**TO DO**: Please restate, word for word, the lines below that begin at the one with "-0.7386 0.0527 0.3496" and end at the one with "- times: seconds". Leave out all other lines.
*** TASK INPUTS ***
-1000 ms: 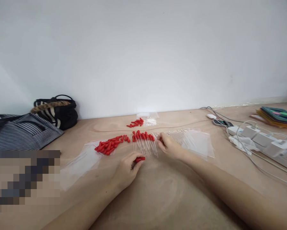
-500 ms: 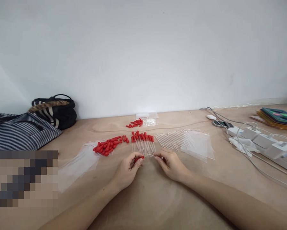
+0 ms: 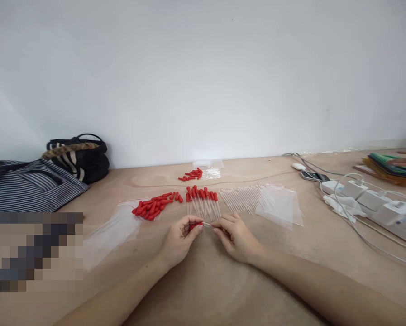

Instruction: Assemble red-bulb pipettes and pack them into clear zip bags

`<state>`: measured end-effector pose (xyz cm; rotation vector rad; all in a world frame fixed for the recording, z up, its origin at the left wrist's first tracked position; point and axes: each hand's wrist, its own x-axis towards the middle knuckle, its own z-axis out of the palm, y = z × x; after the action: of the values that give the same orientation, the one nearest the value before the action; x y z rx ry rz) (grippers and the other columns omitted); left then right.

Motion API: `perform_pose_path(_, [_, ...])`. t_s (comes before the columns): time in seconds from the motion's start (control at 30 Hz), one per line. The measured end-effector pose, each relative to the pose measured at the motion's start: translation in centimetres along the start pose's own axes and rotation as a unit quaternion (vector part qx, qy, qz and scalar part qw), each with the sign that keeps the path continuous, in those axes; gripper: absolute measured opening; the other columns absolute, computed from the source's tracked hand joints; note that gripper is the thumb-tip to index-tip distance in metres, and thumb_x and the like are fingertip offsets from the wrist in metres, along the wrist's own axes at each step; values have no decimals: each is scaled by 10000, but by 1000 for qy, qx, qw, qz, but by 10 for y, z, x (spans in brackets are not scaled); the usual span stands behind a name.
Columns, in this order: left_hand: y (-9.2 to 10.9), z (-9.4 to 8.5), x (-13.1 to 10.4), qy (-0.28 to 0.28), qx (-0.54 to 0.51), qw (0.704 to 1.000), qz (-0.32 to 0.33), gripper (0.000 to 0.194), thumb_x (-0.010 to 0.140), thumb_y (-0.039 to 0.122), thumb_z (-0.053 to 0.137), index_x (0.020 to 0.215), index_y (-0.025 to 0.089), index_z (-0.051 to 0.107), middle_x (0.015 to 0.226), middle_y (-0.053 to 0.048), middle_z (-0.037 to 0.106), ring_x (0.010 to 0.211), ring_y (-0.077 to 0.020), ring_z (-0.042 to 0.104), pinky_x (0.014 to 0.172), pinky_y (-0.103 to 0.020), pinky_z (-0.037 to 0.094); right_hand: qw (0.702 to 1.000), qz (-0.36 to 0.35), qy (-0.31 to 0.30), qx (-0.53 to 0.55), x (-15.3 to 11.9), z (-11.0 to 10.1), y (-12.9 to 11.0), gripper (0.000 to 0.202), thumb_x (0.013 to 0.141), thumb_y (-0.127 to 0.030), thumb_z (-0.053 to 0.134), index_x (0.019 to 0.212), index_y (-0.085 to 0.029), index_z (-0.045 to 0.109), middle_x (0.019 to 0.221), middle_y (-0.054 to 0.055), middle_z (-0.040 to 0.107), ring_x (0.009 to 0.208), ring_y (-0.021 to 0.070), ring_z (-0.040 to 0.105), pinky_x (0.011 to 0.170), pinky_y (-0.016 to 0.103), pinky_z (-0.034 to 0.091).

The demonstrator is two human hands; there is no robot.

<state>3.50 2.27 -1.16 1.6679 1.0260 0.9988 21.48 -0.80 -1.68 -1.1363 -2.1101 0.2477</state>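
Note:
A red rubber bulb (image 3: 195, 225) is pinched between the thumb and fingers of my left hand (image 3: 181, 237). My right hand (image 3: 235, 235) grips a thin clear tube (image 3: 207, 224), whose end meets the mouth of the bulb. Just beyond my hands lies a row of clear tubes with red bulbs on them (image 3: 203, 194). Loose red bulbs (image 3: 151, 208) are heaped to the left on a clear bag (image 3: 117, 231). Bare clear tubes (image 3: 240, 199) lie side by side to the right, partly on another clear bag (image 3: 284, 208).
Farther back are a few more red bulbs (image 3: 192, 174) and a small bag (image 3: 211, 170). Striped and black bags (image 3: 36, 183) sit at left. A power strip with chargers (image 3: 375, 201) and cables occupies the right, near another person's hand (image 3: 404, 160) on colored sheets (image 3: 389, 167).
My right hand has moved left, bringing the tube's end to the red bulb. Another person's hand has appeared over the colored sheets at the far right.

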Motion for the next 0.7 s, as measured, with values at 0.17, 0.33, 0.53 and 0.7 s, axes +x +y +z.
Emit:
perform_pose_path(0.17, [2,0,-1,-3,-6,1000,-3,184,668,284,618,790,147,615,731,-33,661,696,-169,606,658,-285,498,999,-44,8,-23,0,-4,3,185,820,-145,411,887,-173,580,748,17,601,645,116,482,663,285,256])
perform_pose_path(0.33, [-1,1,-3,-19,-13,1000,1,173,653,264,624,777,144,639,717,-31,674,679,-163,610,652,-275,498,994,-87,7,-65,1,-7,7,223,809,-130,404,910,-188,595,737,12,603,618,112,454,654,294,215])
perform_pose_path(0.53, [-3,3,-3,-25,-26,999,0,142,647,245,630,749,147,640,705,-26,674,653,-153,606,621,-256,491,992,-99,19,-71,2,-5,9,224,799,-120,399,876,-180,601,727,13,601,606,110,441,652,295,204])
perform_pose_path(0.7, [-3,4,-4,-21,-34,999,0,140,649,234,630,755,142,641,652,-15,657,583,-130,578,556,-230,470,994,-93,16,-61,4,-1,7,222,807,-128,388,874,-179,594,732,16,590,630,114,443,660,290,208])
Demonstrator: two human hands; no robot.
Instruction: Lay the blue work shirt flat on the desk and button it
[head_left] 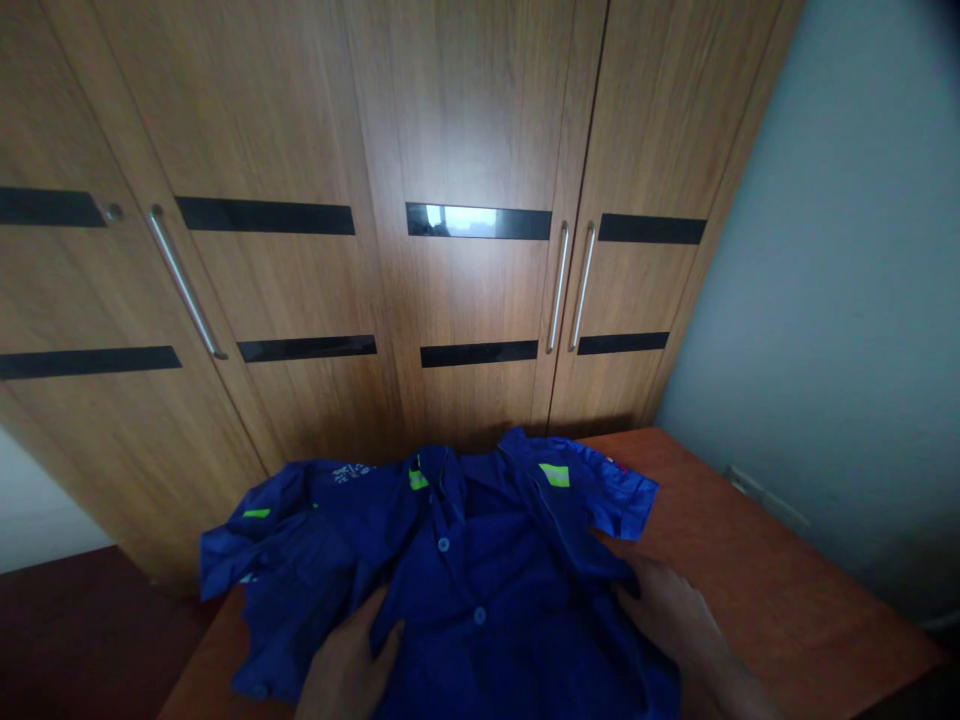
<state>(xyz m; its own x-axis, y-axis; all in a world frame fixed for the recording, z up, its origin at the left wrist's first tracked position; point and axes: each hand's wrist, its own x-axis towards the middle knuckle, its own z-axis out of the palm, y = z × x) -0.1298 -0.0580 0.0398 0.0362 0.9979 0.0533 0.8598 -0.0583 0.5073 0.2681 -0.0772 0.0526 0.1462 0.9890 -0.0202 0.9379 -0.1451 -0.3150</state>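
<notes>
A dark blue short-sleeved work shirt (pixel 517 560) lies spread over the reddish-brown surface, collar toward the wardrobe. It has buttons down the front and yellow-green patches on chest and sleeve. My left hand (pixel 349 660) is at the shirt's left front, thumb and forefinger around a fold of cloth; its other fingers are hidden. On the opposite side, my right hand (pixel 671 610) grips the shirt's edge below the right sleeve, with its fingertips partly covered by fabric. The shirt's lower end runs out of view.
Behind the shirt rises a wooden wardrobe (pixel 465 290) with metal handles and black strips. A reddish-brown bed or table surface (pixel 757 590) extends right, along a pale wall (pixel 832 330). Dark floor (pixel 82 640) shows at lower left.
</notes>
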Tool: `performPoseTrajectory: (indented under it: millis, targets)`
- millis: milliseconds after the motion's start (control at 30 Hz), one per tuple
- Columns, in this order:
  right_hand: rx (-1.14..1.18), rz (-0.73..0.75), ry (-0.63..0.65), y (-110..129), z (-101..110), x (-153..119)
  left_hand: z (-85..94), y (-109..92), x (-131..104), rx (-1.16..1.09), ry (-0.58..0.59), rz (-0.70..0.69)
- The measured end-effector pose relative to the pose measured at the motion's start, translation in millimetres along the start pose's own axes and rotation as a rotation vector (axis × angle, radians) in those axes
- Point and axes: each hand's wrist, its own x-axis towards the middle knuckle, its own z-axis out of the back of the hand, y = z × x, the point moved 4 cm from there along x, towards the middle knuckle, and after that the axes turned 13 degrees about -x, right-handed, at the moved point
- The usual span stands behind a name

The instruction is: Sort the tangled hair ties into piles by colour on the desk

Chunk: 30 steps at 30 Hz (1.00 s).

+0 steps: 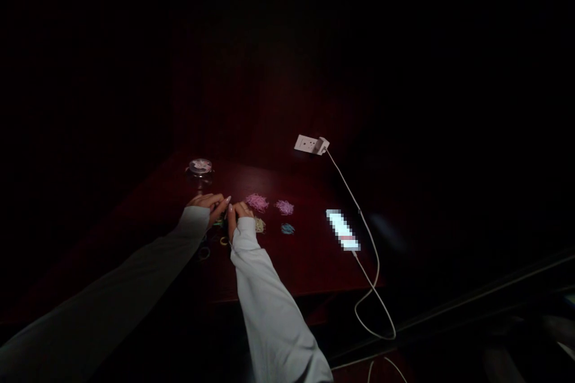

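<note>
On a dark red table, my left hand (210,201) and my right hand (240,213) are close together, fingers bent inward. Anything held between the fingers is too small and dark to make out. Just beyond my right hand is a pile of thin pink strands or small bands (257,203). A purple pile (285,207) and a blue pile (287,228) lie further right. Partly hidden by my right hand is a pale yellow pile (260,225). Green pieces (218,223) show below my left hand. A yellow ring (224,241) lies nearer me.
A clear round jar with a lid (200,169) stands behind my left hand. To the right lies a lit phone (343,230) on a white cable (371,233), which runs to a charger (322,145) in a wall socket (306,143). The surroundings are very dark.
</note>
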Motion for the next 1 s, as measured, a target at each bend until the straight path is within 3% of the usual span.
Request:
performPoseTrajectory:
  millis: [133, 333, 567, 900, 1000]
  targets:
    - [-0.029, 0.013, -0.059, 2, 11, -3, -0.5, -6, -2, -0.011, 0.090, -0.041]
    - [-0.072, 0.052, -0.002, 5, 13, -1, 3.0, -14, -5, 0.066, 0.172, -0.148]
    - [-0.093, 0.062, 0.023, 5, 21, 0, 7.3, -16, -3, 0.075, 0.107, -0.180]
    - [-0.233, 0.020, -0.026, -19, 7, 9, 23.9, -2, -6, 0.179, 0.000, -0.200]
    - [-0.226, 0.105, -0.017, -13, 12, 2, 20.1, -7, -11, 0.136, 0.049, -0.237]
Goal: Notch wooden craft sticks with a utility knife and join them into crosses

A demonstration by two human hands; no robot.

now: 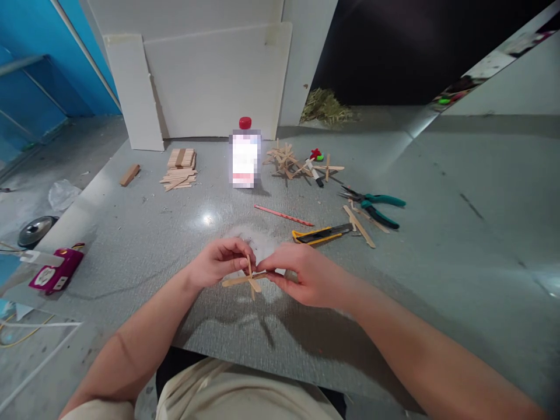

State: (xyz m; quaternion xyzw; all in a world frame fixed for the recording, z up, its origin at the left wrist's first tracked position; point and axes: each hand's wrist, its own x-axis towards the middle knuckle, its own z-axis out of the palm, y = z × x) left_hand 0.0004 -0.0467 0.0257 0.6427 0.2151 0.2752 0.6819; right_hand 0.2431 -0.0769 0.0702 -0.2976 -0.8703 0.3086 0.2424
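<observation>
Near the table's front edge, my left hand (224, 262) and my right hand (301, 273) hold a small structure of crossed wooden sticks (251, 279) between them, raised above the surface. The left fingers are closed around its upper, far side. My right thumb and fingers pinch the stick that points right. Behind my right hand lies a yellow utility knife (321, 234), and beyond it a red patterned pencil (284, 216). Loose wooden sticks (359, 226) lie to the knife's right.
Green-handled pliers (380, 201) lie right. Behind are a red-capped bottle (245, 157), joined stick pieces (286, 159), a glue tube (314, 172) and stacked sticks (181, 158). A wooden block (130, 175) and purple box (56, 271) are left. White boards (214, 81) stand behind.
</observation>
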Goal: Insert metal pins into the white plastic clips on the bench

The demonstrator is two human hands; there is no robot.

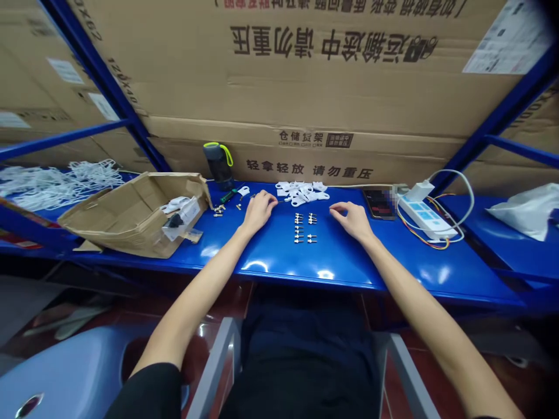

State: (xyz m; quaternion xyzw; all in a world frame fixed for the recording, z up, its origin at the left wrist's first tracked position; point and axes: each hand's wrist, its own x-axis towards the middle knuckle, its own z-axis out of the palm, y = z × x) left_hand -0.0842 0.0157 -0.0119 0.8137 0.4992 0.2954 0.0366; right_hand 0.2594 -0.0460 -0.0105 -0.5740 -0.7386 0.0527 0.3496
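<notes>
My left hand (pixel 259 210) rests on the blue shelf with its fingers pinched together. A thin, small metal pin (pixel 280 201) sticks out at its fingertips. My right hand (pixel 353 220) is held over the shelf to the right, thumb and forefinger slightly apart, and I see nothing between them. Between the hands, small metal pins with white collars (pixel 299 227) lie in two columns, the right column (pixel 311 238) having a gap. Just behind them is a pile of flat white plastic pieces (pixel 301 192), close to my left fingertips.
An open cardboard box (pixel 117 215) stands left, with a dark bottle (pixel 218 166) behind it. Near the bottle lie a green-handled tool (pixel 229 195) and small brass-coloured pieces (pixel 219 210). At right are a phone (pixel 378 205) and a white power strip (pixel 428 217) with cables.
</notes>
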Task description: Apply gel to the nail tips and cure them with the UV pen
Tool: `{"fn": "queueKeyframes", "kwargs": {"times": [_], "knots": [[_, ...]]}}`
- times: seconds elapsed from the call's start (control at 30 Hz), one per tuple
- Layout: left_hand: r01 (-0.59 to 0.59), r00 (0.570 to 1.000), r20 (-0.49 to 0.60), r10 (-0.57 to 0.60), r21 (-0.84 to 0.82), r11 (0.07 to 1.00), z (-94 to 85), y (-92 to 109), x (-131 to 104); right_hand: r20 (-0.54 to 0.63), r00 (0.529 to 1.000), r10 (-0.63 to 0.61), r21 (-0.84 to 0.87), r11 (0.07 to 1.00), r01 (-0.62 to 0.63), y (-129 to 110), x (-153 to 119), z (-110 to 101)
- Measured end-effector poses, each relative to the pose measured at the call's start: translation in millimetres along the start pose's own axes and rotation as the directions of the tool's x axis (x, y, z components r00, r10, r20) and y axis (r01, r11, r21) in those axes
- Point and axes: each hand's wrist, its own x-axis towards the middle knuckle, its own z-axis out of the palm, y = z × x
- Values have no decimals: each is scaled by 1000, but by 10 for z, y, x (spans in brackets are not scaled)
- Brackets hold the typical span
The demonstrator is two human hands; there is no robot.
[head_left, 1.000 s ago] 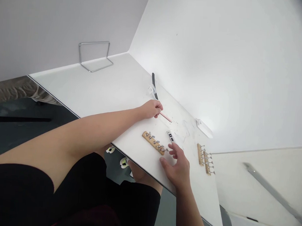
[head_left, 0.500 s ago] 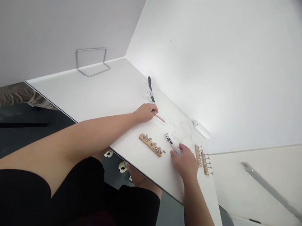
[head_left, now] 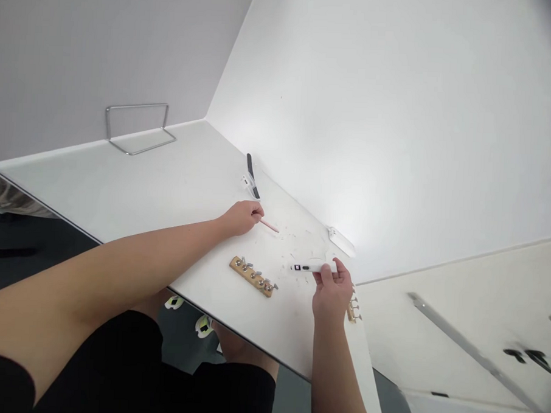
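My left hand (head_left: 244,217) is closed around one end of a thin pink stick (head_left: 269,226), whose other end points right, over or on the white table (head_left: 185,184). Between the fingers and thumb of my right hand (head_left: 333,291) is a slim white handheld device (head_left: 310,267) with a small lit display and a dark button. It lies nearly level, its display end pointing left. Small dark bits and a thin wire-like strand lie around the device. A wooden strip with metal pegs (head_left: 253,277) lies in front, between my forearms.
Behind my right hand, another wooden strip with pegs (head_left: 354,310) is partly hidden. Along the wall are a white flat object (head_left: 341,241) and a black bar (head_left: 253,176) beside a small white item (head_left: 246,184). A bent metal frame (head_left: 139,141) stands at the far left.
My right hand has raised the white device and turned it from slanted to nearly level. The left hand keeps hold of the pink stick. The whole view has shifted.
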Motion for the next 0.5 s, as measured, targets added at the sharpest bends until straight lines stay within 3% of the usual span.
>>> {"fn": "queueKeyframes", "kwargs": {"times": [0.1, 0.17, 0.5], "knots": [[29, 1000, -3, -29, -41, 999, 8, -22, 10, -8, 997, 78, 166, 983, -76, -74, 58, 120], [34, 999, 0, -34, -60, 998, 10, -33, 16, -16, 995, 103, 181, 979, -98, -91, 69, 188], [58, 998, 9, -57, -93, 994, 19, -37, 26, -55, 998, 7, 175, 985, 2, -52, 54, 333]]}}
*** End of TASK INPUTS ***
**SOLUTION TO THIS EXERCISE**:
State: (xyz m; quaternion xyzw; all in a world frame fixed for the recording, z up, its origin at the left wrist's first tracked position; point and axes: each hand's wrist, its own x-axis towards the middle knuckle, its own z-axis out of the palm, y = z × x) left_hand -0.0842 0.0157 -0.0119 0.8137 0.4992 0.2954 0.0366; right_hand 0.2594 -0.0460 -0.0105 -0.5740 -0.7386 0.0527 0.3496
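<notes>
My left hand (pixel 259 210) rests on the blue shelf with its fingers pinched together. A thin, small metal pin (pixel 280 201) sticks out at its fingertips. My right hand (pixel 353 220) is held over the shelf to the right, thumb and forefinger slightly apart, and I see nothing between them. Between the hands, small metal pins with white collars (pixel 299 227) lie in two columns, the right column (pixel 311 238) having a gap. Just behind them is a pile of flat white plastic pieces (pixel 301 192), close to my left fingertips.
An open cardboard box (pixel 117 215) stands left, with a dark bottle (pixel 218 166) behind it. Near the bottle lie a green-handled tool (pixel 229 195) and small brass-coloured pieces (pixel 219 210). At right are a phone (pixel 378 205) and a white power strip (pixel 428 217) with cables.
</notes>
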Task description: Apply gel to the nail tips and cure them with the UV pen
Tool: `{"fn": "queueKeyframes", "kwargs": {"times": [_], "knots": [[_, ...]]}}`
- times: seconds elapsed from the call's start (control at 30 Hz), one per tuple

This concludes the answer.